I used sitemap.asp from one of the recommended sites.
Note to anyone not getting it to work:
Make sure you don't reference the sitemap or file in the list of files! I think that's why I initially had problems because it had sitemap.asp as one of the files to parse which would put bot in loop.
What about including image files urls such [mydomain.com...] in your site map?
I think that would help your images search. But I searched google newsgroup and the straigh answer to that question was: Include only document urls.
Really simple answer. Google indexes images based on the text appearing on the page referencing the image. If you pass just an image URL, how will Google know how to categorize it?
I doubt GoogleBot is smart enough to say "naked girl sunning on a beach" based on the image alone. :)

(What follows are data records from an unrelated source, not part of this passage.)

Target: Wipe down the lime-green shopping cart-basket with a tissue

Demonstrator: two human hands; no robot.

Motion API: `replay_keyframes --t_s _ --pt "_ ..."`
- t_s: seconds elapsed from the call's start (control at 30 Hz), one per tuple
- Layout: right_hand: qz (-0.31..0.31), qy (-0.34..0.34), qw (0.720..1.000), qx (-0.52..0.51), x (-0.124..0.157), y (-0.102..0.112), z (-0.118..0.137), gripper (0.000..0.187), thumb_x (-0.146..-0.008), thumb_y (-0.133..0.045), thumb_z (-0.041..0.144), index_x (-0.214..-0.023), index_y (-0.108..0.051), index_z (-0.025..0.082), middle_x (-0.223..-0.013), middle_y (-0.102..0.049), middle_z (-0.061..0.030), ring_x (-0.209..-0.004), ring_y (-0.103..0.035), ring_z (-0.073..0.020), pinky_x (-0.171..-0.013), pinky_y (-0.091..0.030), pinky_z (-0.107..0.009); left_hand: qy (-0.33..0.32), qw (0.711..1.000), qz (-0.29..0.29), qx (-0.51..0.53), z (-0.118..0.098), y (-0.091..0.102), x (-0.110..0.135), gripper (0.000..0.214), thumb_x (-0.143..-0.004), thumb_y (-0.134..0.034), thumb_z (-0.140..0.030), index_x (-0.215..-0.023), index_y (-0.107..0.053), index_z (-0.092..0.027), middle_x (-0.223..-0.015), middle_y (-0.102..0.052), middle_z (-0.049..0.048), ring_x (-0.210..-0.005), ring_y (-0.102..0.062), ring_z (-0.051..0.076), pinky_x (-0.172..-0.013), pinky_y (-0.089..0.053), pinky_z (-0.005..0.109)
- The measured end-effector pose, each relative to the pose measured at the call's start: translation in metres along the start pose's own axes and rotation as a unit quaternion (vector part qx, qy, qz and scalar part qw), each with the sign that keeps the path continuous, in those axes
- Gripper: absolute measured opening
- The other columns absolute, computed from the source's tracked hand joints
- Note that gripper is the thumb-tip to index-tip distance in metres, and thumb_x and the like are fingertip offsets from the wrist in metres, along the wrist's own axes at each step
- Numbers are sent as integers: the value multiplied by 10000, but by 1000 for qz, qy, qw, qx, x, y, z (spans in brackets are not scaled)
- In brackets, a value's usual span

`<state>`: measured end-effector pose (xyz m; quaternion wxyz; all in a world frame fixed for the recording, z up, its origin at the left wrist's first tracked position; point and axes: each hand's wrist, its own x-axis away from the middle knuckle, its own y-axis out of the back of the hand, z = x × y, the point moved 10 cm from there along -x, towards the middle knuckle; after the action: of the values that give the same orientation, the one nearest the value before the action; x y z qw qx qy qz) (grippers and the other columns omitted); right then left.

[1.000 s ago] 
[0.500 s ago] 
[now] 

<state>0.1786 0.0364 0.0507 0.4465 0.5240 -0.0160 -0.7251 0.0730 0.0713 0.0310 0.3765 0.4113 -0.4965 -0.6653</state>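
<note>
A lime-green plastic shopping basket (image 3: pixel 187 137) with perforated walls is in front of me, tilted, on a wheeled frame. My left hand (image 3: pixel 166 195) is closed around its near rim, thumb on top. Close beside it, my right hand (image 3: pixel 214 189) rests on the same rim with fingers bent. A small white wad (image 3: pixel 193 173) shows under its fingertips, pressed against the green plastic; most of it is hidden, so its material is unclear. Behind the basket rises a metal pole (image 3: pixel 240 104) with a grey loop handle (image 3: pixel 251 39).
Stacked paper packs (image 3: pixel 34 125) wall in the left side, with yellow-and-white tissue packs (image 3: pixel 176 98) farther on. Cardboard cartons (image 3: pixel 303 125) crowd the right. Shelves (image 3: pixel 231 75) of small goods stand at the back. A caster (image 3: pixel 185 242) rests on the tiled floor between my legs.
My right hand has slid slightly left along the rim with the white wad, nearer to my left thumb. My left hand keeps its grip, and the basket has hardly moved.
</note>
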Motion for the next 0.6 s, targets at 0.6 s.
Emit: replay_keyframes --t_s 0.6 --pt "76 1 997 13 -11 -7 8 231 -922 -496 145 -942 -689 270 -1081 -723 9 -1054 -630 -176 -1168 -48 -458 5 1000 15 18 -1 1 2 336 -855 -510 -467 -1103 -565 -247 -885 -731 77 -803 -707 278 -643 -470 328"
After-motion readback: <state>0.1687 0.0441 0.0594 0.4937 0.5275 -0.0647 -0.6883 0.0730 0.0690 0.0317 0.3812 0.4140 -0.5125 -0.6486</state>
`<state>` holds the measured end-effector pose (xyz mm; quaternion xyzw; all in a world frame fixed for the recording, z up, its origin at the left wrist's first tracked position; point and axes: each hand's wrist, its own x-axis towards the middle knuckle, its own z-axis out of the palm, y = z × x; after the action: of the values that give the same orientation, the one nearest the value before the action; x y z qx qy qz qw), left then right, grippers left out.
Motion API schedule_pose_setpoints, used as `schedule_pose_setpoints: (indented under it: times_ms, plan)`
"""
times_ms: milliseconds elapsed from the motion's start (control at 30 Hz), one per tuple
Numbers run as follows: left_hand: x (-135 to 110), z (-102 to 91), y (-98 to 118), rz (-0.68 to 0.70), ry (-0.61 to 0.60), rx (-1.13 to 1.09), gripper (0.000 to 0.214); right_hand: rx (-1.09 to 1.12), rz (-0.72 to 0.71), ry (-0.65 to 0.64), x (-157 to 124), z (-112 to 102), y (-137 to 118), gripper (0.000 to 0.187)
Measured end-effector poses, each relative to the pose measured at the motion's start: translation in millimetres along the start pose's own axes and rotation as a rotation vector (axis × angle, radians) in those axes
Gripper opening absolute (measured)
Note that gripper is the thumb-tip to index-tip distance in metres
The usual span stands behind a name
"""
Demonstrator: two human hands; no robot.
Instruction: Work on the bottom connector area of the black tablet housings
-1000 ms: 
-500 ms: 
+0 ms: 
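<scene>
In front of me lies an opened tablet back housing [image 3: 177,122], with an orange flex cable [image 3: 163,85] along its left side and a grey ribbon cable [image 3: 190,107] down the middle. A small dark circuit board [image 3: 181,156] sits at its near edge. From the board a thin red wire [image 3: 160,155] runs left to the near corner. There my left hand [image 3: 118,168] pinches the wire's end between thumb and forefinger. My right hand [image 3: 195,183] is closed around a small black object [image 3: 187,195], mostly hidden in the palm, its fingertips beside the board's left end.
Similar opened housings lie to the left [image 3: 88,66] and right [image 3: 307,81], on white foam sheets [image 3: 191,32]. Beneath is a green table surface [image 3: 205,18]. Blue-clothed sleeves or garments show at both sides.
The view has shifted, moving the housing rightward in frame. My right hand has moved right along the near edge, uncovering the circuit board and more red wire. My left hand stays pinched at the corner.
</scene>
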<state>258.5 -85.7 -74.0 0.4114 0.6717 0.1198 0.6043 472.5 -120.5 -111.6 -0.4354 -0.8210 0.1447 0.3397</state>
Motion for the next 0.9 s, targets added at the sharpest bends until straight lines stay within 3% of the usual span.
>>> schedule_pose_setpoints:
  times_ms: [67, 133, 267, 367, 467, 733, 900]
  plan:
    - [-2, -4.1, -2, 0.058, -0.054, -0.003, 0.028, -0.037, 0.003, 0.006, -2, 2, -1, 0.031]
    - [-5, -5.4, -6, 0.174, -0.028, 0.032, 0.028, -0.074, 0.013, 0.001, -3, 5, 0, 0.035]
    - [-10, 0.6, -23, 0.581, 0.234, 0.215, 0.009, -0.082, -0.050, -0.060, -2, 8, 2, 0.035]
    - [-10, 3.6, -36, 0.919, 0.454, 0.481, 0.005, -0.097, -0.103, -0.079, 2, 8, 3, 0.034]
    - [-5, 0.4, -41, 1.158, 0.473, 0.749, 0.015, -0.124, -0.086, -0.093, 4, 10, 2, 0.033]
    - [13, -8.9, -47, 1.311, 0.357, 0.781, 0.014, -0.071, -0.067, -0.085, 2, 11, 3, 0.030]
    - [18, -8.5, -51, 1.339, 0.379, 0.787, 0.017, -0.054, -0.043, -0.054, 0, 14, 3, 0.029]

As for sitemaps in general, I'm seeing really good results. I added several pages last night and updated the sitemap to include them. They were picked up by GoogleBot this afternoon. If the pattern holds, they'll show up in the index tomorrow or Saturday.
GoogleBot seems to be paying plenty of attention to some of the features like "lastmod". I'm guessing this will really help GoogleBot be more efficient in crawling a site and not recrawling unchanged content too often.